At first categorised as two dimensional, representational wall hangings, in the late 1960s her works entered the genres of sculpture, installation, abstract and conceptual art:

"De Amaral's art deftly bridges myriad craft traditions; it's concerned with process and materiality, with the principles of formalism, abstraction and metaphysicality. The artist has developed a distinct voice in her field through her command of conventional techniques for constructing textile objects while progressively pushing the boundaries of orthodox understanding of how textiles work as objects in space. She has gradually moved fabric-based works beyond the category of woven tapestry - one that privileges flatness, adherence to the wall, pictorials, and an obsession with the organic and the physical properties of materials - into a more conceptual practice that embraces strategies otherwise found in painting, sculpture, and architecture."[9]

The way the artist incorporates the materials, natural and man-made fibres, paint, gesso, and precious metals (gold and silver leaf mostly), through the handcraft, artisanal process and techniques, reference Colombia's pre-Hispanic art, indigenous weaving traditions, and the Spanish Colonial Baroque legacy, brought to the New World by the Catholic colonists.[10] As Twylene Moyer indicated, this inspiration is "a true mestizaje, or mixing of cultures."[11] What those cultures had in common, was that they all attributed great expressive power to the visual, just as de Amaral's work embody visual and tactile content "reconnecting us to an ancient understanding and appreciation of images as presences unto themselves, capable of transcending materiality to express truth through beauty".[11] This ability to connect the ancient and the contemporary[9] has allowed the artist to create works on the premise that "art has the power to transcend representation and embody spiritual and emotional values through form. (...) Her tapestries are nothing less than meditations on the illusive nature of meaning."[11]

Thread, color and light determine the visual and metaphorical aspect of de Amaral's works. "I began to work with fiber by coincidence - a sought coincidence - and have continued with it because it has never disappointed me. As I get to know it better, the better it knows me. In briefer words, it has never stopped arousing my curiosity. Fiber is like an old pencil: one has used it for so long that you take it for granted. I am made of fiber because I have embraced it and because I know it".[12] Olga de Amaral on color: "When I think about color, when I touch color, when I live color - the intimate exaltation of my being, my other self - I fly, I feel as another, there is always another being next to me."[12]

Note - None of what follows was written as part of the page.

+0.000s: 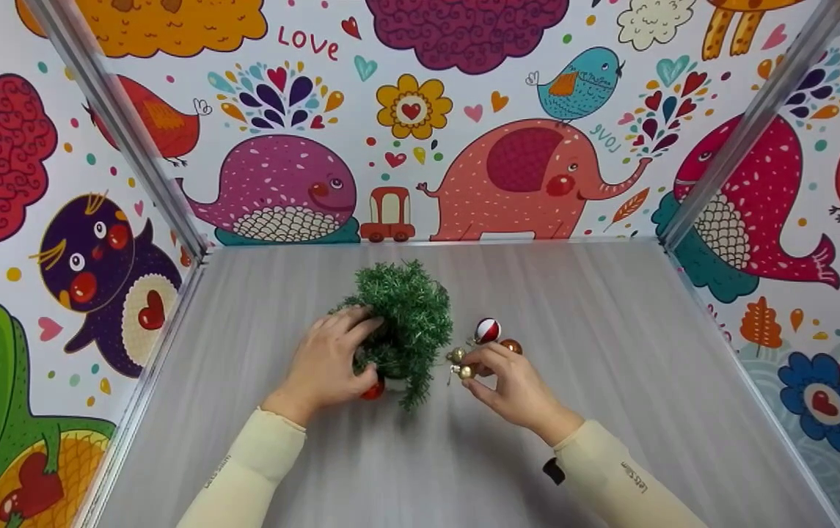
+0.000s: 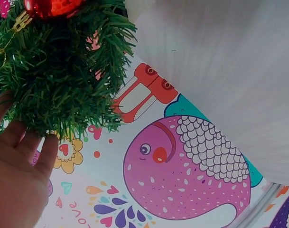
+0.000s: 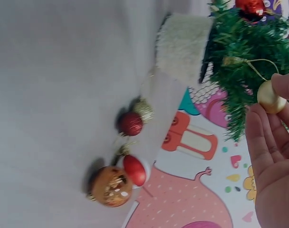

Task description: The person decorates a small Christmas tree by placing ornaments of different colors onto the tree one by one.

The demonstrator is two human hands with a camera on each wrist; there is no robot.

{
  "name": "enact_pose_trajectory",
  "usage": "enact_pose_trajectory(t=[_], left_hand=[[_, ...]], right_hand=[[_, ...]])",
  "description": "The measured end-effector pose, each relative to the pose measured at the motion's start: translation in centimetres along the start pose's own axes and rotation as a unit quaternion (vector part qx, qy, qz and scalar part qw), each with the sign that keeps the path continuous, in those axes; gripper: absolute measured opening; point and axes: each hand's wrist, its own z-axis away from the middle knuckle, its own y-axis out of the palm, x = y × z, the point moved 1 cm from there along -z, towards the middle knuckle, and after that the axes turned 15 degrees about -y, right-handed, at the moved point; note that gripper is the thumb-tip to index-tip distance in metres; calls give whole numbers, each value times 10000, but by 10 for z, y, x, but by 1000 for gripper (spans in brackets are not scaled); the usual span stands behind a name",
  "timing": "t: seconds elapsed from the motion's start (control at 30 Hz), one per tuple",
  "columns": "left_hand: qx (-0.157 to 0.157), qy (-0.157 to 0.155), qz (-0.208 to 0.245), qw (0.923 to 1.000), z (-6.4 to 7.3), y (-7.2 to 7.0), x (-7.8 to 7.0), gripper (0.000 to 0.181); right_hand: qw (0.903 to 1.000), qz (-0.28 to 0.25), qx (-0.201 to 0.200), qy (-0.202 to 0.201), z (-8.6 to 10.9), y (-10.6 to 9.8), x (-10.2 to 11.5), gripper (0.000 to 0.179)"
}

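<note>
A small artificial Christmas tree with green tinsel-like branches is at the middle of the table, its pale fuzzy base seen in the right wrist view. My left hand holds the tree from its left side, fingers among the branches. By the left thumb hangs a shiny red ball ornament. To the right of the tree, my right hand pinches a gold ball ornament between thumb and fingers. A thin gold string loops from the ornament's cap, close to the branches.
Right of the tree lie a red-and-white ball, a copper-coloured ball, a dark red ball and a gold glittery ball. Walls with cartoon prints and metal corner posts enclose the grey table.
</note>
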Motion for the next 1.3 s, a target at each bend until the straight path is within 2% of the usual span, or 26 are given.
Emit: enact_pose_trajectory(t=[0.37, 0.53, 0.67, 0.97, 1.17, 1.3], left_hand=[[-325, 156, 58, 9993, 0, 2, -1, 57], [-440, 181, -36, 9989, -1, 4, -3, 55], [-643, 254, -78, 9976, -2, 6, -6, 51], [-1272, 783, -141, 9887, -2, 14, -22, 41], [-1278, 1257, -32, 9838, -1, 22, -35, 36], [-1156, 1359, 48, 9840, 2, 26, -42, 38]], right_hand=[[9992, -387, 13, -52, -17, -5, 15, 26], [9984, -554, -116, -38, -25, -5, 19, 25], [9979, -547, -288, -192, -28, -2, 20, 25], [9941, -863, -625, -212, -33, 1, 23, 29], [9915, -1105, -690, 52, -36, 3, 29, 31], [9903, -1183, -692, 230, -43, 0, 41, 31]])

de Amaral's art is most often interpreted through the themes of architecture, mathematics, and socio-cultural dichotomies in Colombia, but mostly landscape: "Fascinated by the shapes of rocks, streams, hills, mountains, and clouds, she finds inspiration in the broken textures and movements of the landscapes surrounding her home in Bogotá. From the geometric designs of medieval cosmological diagrams to the grids of Mondrian, harmonious symmetry of form has alluded to and partaken of perfection and the absolute."[11] Her oeuvre is characterized by various series, each with a particular essence or technique that encompass a plethora of intricate variations developed throughout her career. The titles of de Amaral's numerous series reveal the themes behind her weavings: Alchemies, Moonbaskets, Lost Images, Ceremonial Cloths, Writings, Forests, Rivers, Mountains, Moons, Square Suns, Umbras, Stelae, etc. As Amparo Osorio pointed out, "much of poetry (...) emerges from these images in movement, whose titling (…) is another referent for us to achieve an understanding of this recondite sense, of that desire to say in the language of symbols all that is beyond words."[13]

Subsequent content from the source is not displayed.